Outros nomes na ‘guerra dos tronos’ de Bruxelas

Viktor Orbán: É nome controverso no Conselho Europeu,pois frequentemente diverge do grupo. Mas um impasse prolongado coloca o primeiro-ministro da Hungria em destaque nas discussões de cargos de topo quando assumir a presidência semestral da UE. Se o atual presidente do Conselho Europeu tivesse concorrido ao Parlamento Europeu, a partir de julho Orbán lideraria interinamente a instituição.

Alexander De Croo: O primeiro-ministro belga ainda não foi considerado para a liderança do Conselho Europeu, mas algumas coincidências colocam-no numa posição vantajosa. Demitiu-se após a derrota eleitoral interna, mas ainda está presente na sala. Também é uma vantagem ser o presidente de turno. Porém, é improvável ter novamente um liberal belga no Conselho Europeu.

Kaja Kallas: A primeira-ministra da Estónia tem defendido uma União Europeia mais assertiva contra a Rússia. É respeitada no cenário político europeu. O equilíbrio regional dos top jobs é um argumento a seu favor. Mas esta liberal tem sido apontada para o cargo de chefe da diplomacia.

Mette Frederiksen: Primeira-ministra da Dinamarca desde junho de 2019, é a líder feminina com mais tempo no cargo na UE. É vista como alguém que compreende a gravidade da agressão russa à Ucrânia. É elogiada por defender políticas de transição energética e crescimento sustentável. Mas a postura rígida sobre imigração afasta-a da sua família socialista e enfraquece o seu currículo.

Mario Draghi: Ex-presidente do Banco Central Europeu e ex-primeiro-ministro de Itália, é um dos mais experientes a nível europeu. Credível e com provas dadas durante a crise da dívida soberana, é considerado por alguns um bom sucessor de Von der Leyen.

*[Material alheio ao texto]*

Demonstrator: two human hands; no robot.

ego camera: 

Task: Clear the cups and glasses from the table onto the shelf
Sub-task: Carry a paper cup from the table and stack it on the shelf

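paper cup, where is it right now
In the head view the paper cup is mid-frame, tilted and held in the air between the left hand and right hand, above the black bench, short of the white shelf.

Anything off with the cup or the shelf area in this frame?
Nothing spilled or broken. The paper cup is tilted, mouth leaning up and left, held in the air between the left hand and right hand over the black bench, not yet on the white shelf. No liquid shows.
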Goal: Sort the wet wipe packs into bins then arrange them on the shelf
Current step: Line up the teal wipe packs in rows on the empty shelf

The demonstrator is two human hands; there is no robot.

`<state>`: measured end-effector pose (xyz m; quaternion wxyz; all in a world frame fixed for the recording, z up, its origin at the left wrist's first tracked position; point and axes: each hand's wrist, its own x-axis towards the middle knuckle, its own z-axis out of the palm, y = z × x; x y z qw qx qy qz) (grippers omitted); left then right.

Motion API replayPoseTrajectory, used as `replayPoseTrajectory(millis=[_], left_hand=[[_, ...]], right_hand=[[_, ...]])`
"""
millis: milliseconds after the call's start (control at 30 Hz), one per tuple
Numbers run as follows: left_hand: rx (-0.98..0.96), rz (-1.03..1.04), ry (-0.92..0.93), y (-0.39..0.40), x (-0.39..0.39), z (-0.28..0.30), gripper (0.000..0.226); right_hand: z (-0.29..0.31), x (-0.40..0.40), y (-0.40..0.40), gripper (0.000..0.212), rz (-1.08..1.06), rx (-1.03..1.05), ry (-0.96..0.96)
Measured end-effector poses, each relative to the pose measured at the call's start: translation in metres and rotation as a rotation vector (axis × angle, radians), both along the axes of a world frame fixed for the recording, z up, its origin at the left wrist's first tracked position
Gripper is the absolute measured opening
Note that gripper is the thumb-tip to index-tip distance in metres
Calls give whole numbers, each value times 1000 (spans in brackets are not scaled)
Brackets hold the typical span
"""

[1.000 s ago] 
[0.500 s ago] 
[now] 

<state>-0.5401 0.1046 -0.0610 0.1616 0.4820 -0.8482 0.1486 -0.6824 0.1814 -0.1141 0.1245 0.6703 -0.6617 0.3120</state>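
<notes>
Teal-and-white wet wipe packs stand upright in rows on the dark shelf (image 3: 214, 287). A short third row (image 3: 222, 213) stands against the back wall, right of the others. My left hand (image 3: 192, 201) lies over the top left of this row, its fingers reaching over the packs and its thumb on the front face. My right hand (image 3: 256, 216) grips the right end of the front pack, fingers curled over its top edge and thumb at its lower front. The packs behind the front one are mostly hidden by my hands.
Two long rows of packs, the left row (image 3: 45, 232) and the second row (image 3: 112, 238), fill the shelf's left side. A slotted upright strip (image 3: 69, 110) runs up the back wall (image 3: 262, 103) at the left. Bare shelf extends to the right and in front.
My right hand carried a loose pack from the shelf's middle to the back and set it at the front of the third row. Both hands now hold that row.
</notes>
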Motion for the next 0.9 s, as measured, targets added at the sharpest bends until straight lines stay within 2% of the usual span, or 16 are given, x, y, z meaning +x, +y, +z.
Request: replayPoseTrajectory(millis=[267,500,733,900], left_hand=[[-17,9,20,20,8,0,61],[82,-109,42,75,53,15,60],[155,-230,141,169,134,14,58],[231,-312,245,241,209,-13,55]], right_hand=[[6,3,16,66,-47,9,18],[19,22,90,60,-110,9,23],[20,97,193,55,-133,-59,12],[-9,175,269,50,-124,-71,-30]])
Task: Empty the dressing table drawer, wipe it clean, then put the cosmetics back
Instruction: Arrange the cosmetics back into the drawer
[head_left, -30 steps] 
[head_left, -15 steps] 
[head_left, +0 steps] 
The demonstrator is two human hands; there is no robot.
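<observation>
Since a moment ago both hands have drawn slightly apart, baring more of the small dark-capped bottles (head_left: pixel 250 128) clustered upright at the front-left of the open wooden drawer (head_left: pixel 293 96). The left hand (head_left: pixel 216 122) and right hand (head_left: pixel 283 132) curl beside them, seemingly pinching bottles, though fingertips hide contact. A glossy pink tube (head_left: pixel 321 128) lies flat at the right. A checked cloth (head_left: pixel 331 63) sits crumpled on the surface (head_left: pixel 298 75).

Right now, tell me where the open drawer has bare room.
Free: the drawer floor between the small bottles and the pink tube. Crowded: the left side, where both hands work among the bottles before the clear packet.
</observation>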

O seu nome também é mencionado para o Conselho Europeu.

Sanna Marin: A ex-primeira-ministra da Finlândia pertence à ala progressista. E isso é tido como vantagem. Tudo aponta que o próximo presidente será nomeado pelos socialistas. Marin tem experiência de governar em permanente negociação com coligações, aspeto crucial na política europeia. É vista como jovem, dinâmica e decidida, em especial depois de trazer a Finlândia para a NATO.

Pedro Sánchez: O atual primeiro-ministro de Espanha é influente no Partido Socialista Europeu. Foi nomeado, juntamente com Olaf Scholz, para negociar a presidência do Conselho Europeu pelos socialistas. A instabilidade política em Espanha, se saísse do governo, torna a sua nomeação improvável. Mas nos bastidores do Conselho Europeu especula-se que possa destacar atributos que se alinhem com o seu próprio perfil durante a negociação para António Costa.